Based on your review I have a strong impression that Fuji would fit him well as he does not shoot sport or wildlife.
What is your opinion?
Thank you again!
I think a Fujifilm camera would suit him very well. Cameras like the X-T2 are great for documentary photography as they are unobtrusive and give good low light performance.
If you look at the Fuji Love website you’ll see examples of people using Fujifilm cameras for documentary work. It also has lots of good articles about the Fuji system. Your friend will probably find it helpful to read about photographers using the cameras for work similar to his.
Much appreciated help
I am also another fujifilm switcher from Canon. For me, now I am enjoying taking more photos because my setup is light weight and image quality of fujifilm is excellent I have no regret. I bought Fujifilm X-T2 with 18-55 + 35 f/2 + 16 f/1.4. In travel I mostly use 16mm and sometimes 18-55. So my bag is lighter to carry all day long. My flickr: https://www.flickr.com/photos/mahmudahsan/
It’s the same for me – with less gear I enjoy my photography much more.
Thanks Andrew… can you tell me how the Fujfilm cameras handle higher ISO’s (800-1600)? Also, have you tried any night photography of stars and the Milky Way?

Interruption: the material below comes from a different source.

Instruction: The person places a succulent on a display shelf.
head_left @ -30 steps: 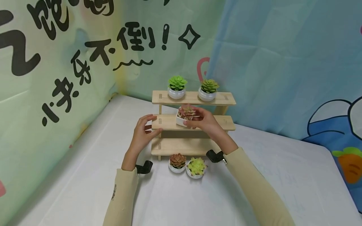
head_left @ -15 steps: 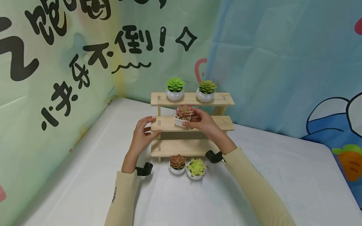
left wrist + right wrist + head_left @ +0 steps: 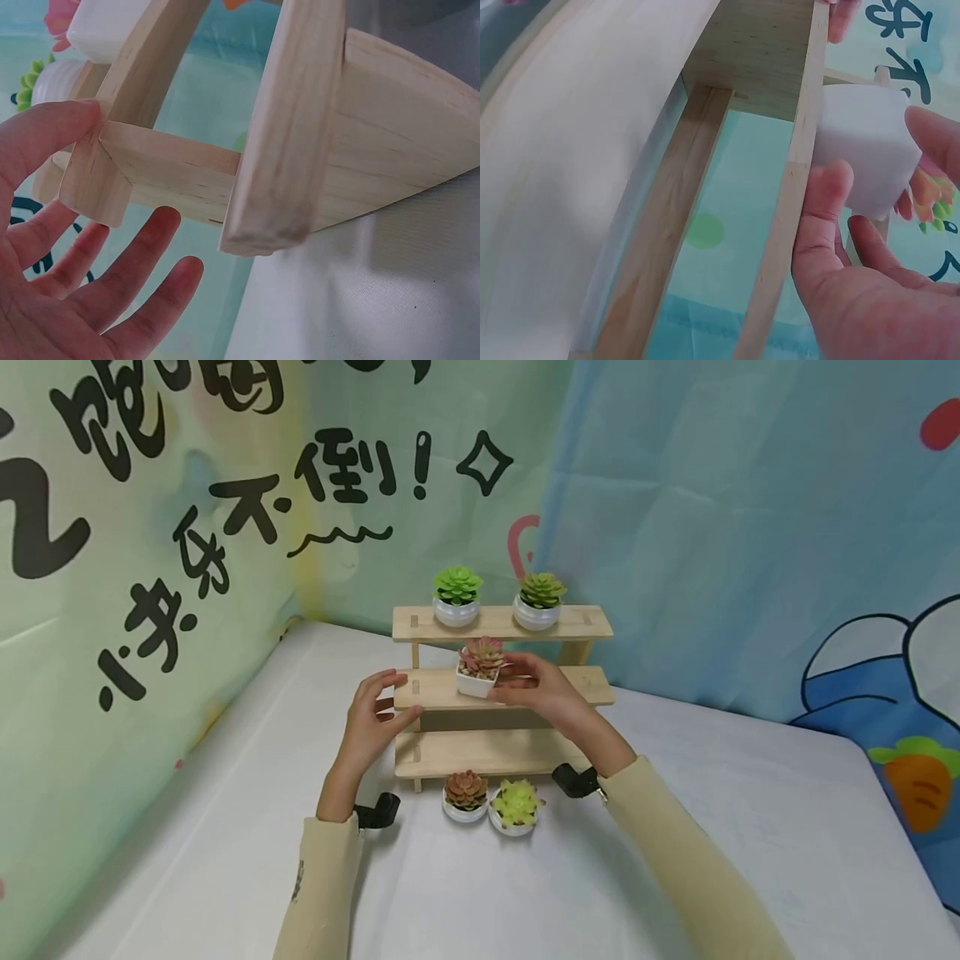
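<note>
Pot (image 3: 477,683) near shelf edge (image 3: 450,706), room leftward

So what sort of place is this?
Likely a staged tabletop set: a creased printed backdrop behind, a white tabletop below, and a wooden tiered stand holding small potted succulents.

Ahead of me hangs a pale green backdrop (image 3: 420,543) with black lettering (image 3: 345,466) and a four-pointed star (image 3: 485,463); to my right is a blue cloth (image 3: 697,568) — printed with an orange carrot (image 3: 922,792) and a red spot (image 3: 941,424) — behind the white table (image 3: 450,893).
</note>
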`<state>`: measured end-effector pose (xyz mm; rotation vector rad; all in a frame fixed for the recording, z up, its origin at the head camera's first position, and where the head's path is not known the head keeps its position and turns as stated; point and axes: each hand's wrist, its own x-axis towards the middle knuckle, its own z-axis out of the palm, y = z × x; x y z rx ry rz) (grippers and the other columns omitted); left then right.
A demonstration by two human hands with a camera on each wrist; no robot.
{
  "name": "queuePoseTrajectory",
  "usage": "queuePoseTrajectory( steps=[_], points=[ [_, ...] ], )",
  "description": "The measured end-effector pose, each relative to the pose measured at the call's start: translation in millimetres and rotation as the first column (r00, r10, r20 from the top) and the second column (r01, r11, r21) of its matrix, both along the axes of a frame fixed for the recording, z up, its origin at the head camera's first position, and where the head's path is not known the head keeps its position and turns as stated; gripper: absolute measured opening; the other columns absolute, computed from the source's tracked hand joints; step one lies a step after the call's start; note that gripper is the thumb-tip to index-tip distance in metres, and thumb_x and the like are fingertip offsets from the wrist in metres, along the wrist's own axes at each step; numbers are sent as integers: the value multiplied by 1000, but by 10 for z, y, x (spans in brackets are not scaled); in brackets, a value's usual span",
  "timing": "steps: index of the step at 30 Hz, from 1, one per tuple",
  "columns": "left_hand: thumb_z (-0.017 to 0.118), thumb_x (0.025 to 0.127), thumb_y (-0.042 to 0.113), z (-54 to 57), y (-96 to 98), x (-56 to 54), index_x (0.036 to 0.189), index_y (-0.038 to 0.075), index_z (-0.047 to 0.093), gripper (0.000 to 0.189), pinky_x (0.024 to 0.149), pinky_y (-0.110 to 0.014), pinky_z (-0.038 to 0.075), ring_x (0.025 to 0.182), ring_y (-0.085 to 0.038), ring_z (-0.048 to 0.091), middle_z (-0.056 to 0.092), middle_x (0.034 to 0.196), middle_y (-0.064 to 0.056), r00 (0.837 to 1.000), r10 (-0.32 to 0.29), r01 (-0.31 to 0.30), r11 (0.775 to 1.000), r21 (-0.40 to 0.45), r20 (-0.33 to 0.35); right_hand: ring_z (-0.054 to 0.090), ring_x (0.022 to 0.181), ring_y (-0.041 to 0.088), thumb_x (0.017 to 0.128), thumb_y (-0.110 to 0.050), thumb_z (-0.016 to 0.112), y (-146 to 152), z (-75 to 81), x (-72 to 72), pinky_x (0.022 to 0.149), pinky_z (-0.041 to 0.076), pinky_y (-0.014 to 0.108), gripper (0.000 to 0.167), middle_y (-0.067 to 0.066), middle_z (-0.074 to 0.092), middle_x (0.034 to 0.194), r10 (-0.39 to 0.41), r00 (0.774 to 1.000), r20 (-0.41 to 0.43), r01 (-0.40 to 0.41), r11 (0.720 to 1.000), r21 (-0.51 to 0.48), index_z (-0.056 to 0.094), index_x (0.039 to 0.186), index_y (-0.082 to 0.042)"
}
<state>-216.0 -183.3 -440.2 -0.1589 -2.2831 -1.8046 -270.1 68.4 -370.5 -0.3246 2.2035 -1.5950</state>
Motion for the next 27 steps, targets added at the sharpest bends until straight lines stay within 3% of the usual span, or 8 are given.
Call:
queuePoseTrajectory(
  steps=[6,11,16,27],
  points=[
    [74,88,8,1,7,-6,131,-4,54,49,96,-52,47,116,-43,55,35,147,-20,1000,6,-6,1000,-16,28,49,124,33,95,-10,63,111,8,99,98,48,45,64,21,42,143,13,1000,-15,-14,999,-36,30,150,-3],
    [73,88,8,1,3,-6,132,-4,53,49,97,-52,46,116,-43,54,34,147,-20,1000,2,-1,1000,-13,26,57,105,17,96,-11,60,187,-25,185,90,52,41,57,22,46,139,-11,1000,-21,10,999,-50,36,146,0],
    [73,88,8,0,0,-8,132,-3,53,50,98,-53,45,117,-43,53,34,148,-19,999,-2,2,1000,1,39,59,98,7,97,-10,59,286,-62,290,89,52,39,52,26,47,137,22,998,-51,-24,999,-45,39,143,3],
    [73,88,8,21,1,1,132,-4,53,50,97,-53,45,116,-43,54,34,148,-20,999,1,0,1000,-7,37,61,97,9,98,-5,56,465,-255,504,81,53,28,45,28,48,135,-5,1000,-27,3,997,-73,42,138,8]
  ],
)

Hi Marvin, Fujifilm cameras handle higher ISO’s very well. The photos look good at ISO 3200 and 6400 too. I’ve done a little night photography of stars and was very happy with the results.
Thanks, Andrew … I’m using 70 and feeling the weight of all my gear. Downsizing to the Fujifilm camera line looks like a real solution!

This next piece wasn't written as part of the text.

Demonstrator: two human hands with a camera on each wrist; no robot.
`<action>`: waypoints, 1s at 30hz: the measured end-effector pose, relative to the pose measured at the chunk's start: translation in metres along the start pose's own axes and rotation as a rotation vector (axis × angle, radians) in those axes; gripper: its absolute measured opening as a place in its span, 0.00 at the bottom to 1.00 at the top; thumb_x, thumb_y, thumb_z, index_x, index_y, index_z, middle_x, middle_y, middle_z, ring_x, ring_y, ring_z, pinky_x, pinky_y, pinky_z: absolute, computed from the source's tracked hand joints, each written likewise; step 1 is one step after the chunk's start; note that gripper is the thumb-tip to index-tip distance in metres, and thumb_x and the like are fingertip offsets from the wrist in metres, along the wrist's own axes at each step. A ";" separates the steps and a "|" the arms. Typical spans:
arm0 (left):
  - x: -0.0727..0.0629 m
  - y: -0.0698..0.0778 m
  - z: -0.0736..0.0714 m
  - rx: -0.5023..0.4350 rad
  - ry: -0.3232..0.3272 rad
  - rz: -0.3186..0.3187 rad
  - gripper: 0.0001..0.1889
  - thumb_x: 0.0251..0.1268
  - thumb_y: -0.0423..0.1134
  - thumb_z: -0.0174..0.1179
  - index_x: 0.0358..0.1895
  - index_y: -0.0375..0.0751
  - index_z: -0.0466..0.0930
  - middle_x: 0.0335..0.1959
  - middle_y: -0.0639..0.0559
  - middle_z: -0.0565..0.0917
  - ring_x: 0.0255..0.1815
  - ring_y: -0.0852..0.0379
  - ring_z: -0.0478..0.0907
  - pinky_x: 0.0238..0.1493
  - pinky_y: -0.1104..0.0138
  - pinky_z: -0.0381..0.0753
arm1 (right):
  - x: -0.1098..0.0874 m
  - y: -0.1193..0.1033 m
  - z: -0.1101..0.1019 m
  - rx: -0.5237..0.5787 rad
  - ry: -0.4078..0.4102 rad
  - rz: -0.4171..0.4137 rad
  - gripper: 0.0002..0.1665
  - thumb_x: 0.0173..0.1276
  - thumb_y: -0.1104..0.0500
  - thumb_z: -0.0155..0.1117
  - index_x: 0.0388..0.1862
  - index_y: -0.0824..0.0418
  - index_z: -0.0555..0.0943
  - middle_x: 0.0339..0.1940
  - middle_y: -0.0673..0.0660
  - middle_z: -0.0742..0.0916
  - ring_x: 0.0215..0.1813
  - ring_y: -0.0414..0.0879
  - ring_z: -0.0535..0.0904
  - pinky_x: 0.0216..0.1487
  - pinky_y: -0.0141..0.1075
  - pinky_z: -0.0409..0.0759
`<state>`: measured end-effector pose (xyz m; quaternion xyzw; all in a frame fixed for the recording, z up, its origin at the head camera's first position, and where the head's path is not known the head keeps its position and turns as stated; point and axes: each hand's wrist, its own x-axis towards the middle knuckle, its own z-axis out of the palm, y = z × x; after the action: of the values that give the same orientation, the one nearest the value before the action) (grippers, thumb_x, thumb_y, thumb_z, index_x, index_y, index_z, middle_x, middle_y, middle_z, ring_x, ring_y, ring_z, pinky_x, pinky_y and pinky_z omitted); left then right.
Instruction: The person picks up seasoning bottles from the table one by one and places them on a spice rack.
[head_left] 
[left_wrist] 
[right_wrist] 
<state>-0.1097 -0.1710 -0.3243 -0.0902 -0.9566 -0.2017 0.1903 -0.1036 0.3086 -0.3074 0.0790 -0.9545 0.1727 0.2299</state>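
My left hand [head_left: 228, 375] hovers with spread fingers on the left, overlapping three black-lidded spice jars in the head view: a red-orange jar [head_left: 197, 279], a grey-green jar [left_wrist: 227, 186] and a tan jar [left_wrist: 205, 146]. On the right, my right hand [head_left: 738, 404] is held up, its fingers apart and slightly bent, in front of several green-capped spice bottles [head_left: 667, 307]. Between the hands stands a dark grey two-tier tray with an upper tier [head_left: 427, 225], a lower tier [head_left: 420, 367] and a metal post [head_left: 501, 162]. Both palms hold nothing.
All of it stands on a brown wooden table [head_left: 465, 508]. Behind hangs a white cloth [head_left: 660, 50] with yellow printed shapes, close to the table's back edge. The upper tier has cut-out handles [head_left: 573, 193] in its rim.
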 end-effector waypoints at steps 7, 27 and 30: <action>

Thank you for writing this article. It’s especially timely for me because in the past few weeks I’ve been obsessing over Fuji’s X-Pro 2 and X-T2. I own a Canon 6D, 4 lenses (2 L’s) and am tired of lugging the weight. I am not a pro but I am passionate about photography. I never thought about switching to Fuji until I read an article a few weeks back about the X-Pro 2 regarding the viewfinder and the film simulation choices. I can’t stop thinking about it. I love the beautiful creamy look you can get with film and I miss the old school split-prism focusing that the old Canon lenses had. I read that the Pro 2 has a rangefinder-like focusing option that I am really interested in. I hardly have the money for a new system but am truly obsessing over this. Anyway thanks again for your article, it added fuel to the fire!
Glad it was helpful Donna. It doesn’t sound like you’re ready to buy yet but you need to try out both cameras in the shop to see which suits you best. Personally I dislike the rangefinder style of the X-Pro 2 and prefer the mini-SLR design of the XT-2 (which is also a much smaller camera). The handling and feel of both cameras is very different. Plus there is no vertical grip for X-Pro 2, if that’s important to you.

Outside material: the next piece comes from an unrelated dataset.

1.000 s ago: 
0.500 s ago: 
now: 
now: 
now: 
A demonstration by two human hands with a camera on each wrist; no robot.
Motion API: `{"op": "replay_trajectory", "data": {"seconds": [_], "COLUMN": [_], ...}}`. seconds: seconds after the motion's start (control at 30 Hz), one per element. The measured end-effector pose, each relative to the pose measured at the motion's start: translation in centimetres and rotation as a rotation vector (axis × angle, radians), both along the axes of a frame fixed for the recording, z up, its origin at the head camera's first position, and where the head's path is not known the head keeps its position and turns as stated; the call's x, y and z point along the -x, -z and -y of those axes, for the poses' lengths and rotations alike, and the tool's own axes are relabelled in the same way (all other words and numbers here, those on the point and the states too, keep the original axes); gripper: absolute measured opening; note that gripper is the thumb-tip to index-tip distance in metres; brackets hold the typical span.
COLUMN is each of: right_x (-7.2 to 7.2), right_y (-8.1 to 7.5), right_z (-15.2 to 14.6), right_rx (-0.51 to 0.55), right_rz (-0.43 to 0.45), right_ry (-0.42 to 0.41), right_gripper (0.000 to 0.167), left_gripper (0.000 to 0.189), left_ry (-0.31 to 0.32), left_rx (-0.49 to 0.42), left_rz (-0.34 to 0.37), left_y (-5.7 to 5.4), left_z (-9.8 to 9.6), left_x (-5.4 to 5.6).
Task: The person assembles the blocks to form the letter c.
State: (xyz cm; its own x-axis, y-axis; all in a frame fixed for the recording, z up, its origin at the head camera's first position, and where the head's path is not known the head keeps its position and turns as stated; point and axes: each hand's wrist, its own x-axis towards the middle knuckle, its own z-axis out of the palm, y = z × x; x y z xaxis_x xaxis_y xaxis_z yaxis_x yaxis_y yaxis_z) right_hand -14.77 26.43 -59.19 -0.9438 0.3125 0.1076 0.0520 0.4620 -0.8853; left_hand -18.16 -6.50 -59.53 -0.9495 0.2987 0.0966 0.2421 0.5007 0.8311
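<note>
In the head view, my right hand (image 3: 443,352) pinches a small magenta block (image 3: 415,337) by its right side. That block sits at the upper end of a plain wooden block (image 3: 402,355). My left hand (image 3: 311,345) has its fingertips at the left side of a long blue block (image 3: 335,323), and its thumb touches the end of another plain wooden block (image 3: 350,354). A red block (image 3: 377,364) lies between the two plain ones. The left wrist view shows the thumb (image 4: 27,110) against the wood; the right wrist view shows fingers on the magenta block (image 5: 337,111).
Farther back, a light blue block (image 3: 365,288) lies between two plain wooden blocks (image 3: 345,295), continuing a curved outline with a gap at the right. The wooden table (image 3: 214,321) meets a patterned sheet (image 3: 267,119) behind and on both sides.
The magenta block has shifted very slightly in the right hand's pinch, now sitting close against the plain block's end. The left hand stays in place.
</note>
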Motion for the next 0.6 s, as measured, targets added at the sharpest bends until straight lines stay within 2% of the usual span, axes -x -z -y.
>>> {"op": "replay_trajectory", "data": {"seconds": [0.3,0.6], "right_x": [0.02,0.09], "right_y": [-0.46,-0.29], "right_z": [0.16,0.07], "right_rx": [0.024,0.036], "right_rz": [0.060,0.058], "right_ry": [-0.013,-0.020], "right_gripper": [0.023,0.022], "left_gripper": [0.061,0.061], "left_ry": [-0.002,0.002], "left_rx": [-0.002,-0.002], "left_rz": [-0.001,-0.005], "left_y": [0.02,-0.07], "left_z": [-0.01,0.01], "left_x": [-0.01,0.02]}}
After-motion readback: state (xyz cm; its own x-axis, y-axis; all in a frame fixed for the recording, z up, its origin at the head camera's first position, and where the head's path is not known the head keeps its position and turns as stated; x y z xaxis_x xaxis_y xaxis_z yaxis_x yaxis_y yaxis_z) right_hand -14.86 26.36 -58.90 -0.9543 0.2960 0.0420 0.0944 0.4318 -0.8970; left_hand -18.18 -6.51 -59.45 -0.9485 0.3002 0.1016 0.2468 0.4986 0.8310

I was thinking I might rent the X-Pro 2 for a weekend to see if I like it but trying it out in a camera shop is a good idea too.
What is it about the rangefinder style that you do not like? Is it the look or the way it operates?
Thanks , I appreciate your opinions about these cameras.
if budget is of a concern and you end up thinking of buying x-t2 rather than x-pro2 then you might start thinking of x-t20 which is half price of x-t2. It misses just few things of x-t2 while it offers even some extra functionalities like touch-screen.
Good luck with your consideration 🙂
Good point. A refurbished X-T1 is another option. Fujifilm sell them and guarantee them for a year.
It’s the larger size plus the awkwardness of having the viewfinder at the side of the camera instead of in the center. I’m left-eye dominant so I can’t use a rangefinder the traditional way – where one eye looks through the viewfinder and the other looks at the scene. It seems easier and more natural to have the viewfinder in the center of the camera. I also dislike the optical viewfinder on the X-Pro 1 (I haven’t tried the X-Pro 2) and prefer the electronic viewfinder of the X-T1.
When you try the cameras out you’ll see that the handling of each is very different and I’m sure that you will find yourself preferring one over the other, depending on the way you like to work.
I hadn’t considered the position of the viewfinder, I’m glad you brought that up. I also look through the viewfinder with my left eye, I never really thought about it before. Thanks for your input, very helpful.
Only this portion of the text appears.